Tout d'un coup j’aurais voulu être invisible, aussi mince que ma soeur. Aussi belle.

"Il m’a…"

"Ta gueule espèce de pute. Tu n’es plus ma sœur." Elle se leva et sortit de la pièce.

Je me suis demandée comment je m’étais mise dans une situation pareille, comment j’étais devenue aussi désespérément égoïste.

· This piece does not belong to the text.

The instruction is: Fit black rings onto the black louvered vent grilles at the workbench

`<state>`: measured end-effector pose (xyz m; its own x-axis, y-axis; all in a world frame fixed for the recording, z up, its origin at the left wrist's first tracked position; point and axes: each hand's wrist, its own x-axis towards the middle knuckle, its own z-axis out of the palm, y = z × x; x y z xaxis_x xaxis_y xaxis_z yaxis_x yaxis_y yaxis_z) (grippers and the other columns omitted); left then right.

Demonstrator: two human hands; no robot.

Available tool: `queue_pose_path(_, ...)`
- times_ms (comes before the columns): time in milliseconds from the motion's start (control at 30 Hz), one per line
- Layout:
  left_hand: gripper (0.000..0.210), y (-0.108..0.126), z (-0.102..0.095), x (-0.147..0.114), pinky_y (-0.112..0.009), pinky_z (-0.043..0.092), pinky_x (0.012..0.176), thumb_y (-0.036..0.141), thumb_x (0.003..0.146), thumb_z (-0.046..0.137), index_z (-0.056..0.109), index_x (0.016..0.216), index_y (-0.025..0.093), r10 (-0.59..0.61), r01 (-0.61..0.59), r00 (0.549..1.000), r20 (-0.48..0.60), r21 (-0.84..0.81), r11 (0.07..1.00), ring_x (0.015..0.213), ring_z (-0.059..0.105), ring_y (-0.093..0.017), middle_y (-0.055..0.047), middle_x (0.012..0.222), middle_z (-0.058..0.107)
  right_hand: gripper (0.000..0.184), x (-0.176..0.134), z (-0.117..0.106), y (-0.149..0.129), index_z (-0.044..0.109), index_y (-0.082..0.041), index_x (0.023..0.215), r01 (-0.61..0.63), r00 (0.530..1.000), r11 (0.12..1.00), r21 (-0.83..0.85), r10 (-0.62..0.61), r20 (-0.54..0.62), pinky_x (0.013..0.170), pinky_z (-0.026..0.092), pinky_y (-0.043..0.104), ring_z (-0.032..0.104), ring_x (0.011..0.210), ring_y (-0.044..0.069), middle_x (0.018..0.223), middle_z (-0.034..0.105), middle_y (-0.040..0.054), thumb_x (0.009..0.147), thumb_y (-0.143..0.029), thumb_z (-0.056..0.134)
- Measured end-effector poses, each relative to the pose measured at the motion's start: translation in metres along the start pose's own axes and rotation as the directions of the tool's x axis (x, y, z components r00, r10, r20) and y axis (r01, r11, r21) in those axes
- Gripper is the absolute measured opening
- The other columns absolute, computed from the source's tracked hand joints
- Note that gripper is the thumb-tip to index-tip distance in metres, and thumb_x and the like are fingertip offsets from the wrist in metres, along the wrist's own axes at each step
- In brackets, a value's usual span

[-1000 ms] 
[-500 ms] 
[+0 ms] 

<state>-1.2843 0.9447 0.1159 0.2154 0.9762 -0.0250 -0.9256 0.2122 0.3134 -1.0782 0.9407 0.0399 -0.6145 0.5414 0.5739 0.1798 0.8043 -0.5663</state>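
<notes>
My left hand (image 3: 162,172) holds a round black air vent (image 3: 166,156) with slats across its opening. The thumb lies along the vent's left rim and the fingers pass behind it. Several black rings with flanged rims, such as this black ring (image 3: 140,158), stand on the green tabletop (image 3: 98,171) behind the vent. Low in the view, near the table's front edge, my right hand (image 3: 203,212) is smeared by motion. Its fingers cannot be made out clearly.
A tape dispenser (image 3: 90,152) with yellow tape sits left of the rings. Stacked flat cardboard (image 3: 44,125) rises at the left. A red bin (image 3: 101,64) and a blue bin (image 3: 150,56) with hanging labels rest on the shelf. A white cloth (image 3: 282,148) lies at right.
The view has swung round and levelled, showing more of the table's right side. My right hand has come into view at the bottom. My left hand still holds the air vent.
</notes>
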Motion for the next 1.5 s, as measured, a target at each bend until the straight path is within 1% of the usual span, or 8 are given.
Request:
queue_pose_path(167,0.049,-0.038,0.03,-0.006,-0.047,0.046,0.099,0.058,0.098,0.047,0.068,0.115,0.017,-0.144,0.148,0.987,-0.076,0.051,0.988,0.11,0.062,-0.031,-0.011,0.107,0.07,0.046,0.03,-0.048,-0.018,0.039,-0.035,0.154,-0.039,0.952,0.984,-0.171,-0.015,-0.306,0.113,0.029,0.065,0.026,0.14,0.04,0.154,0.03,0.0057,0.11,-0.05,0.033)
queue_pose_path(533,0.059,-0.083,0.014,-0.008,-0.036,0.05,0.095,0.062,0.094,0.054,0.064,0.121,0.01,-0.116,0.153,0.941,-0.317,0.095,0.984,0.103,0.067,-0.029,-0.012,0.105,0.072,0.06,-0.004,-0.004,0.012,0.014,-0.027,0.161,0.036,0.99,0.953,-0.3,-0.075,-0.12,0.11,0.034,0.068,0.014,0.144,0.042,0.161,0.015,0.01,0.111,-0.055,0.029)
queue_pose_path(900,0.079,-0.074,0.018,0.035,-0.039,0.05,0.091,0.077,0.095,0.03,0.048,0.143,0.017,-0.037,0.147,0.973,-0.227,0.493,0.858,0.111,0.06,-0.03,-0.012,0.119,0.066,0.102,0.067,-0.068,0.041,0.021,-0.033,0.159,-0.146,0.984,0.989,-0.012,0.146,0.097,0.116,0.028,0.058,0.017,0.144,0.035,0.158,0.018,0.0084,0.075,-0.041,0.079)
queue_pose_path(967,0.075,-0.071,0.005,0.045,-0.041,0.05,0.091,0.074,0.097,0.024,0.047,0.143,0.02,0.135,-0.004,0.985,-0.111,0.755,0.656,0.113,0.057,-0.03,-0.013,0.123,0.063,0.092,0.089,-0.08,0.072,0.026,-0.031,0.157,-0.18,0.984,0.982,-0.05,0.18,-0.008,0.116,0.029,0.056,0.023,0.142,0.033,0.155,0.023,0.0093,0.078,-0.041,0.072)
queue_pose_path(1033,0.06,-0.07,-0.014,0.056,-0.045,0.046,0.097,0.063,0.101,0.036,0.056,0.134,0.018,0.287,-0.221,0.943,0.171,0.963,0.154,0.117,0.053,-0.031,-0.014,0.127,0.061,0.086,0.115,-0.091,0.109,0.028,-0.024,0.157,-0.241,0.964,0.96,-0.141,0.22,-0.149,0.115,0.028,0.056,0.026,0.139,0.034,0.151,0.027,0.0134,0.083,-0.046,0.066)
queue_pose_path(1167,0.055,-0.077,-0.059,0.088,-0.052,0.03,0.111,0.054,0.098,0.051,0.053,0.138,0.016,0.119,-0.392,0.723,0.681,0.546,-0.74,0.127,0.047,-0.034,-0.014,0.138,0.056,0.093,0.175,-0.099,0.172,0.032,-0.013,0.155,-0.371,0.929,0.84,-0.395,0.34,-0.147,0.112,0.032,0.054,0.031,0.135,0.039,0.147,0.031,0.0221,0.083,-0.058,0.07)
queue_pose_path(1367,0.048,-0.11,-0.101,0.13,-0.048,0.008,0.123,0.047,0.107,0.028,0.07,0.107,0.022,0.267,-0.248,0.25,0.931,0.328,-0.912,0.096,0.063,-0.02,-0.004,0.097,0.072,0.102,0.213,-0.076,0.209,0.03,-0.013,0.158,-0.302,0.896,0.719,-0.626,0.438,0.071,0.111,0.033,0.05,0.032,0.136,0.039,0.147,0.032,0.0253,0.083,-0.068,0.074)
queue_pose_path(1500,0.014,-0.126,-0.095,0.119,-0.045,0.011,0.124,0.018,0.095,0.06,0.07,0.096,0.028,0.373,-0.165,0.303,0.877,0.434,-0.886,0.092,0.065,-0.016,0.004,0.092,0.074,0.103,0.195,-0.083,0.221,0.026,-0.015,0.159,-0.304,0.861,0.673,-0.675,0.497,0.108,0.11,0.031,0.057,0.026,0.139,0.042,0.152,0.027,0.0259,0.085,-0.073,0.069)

Les filles avec qui je traînais au lycée trouvaient que c’était hilarant et que j’étais devenue une espèce de héros en brisant le cœur d’Adam et celui de cette Janis. Elles me posaient des questions du genre est-ce qu’Adam a une grosse bite, est-ce que tu as simulé l’orgasme, est-ce que Janis est au courant ? En marchant jusqu’à ma salle de classe, je les ai vus tous les deux, Adam et Janis, ils paraissaient triste et vaincus. Ils s’embrassaient, emmitouflés dans leur petite bulle, loin de la foule qui se pressait autour d’eux sans les voir. J’allais avoir mon bac cette année, et j’allais repartir à Paris pour étudier le commerce avec quelques uns de mes anciens amis. Bientôt je serais loin de ma sœur, mais les inquiétudes que j’avais ravalées il y a si longtemps pour les remplacer par mes propres petits besoins égoïstes revinrent soudainement me hanter. Ma sœur, Camille, Janis : la marginale, la snob, le déchet social, la seconde qui sortait avec un terminale, la sœur d’une putain.

J’entendis deux de mes amies ricaner quand elles les aperçurent. Je me souvins que, sous la tour Eiffel, Camille avait oublié son porte-monnaie et je lui avais offert une glace. J’étais vraiment la même fille à cette époque là. Je n’avais pas changé du tout.

of all things you must be glad and young.
    -e.e. cummings

pour ceux qui n'ont pas vu la référence du titre (ben quoi, tout le monde ne connaît pas la bible par coeur), il s'agit d'une phrase tirée du mythe de cain et abel qui se trouve dans la genèse (ma nouvelle est censée être une pseudo-réécriture de ce mythe).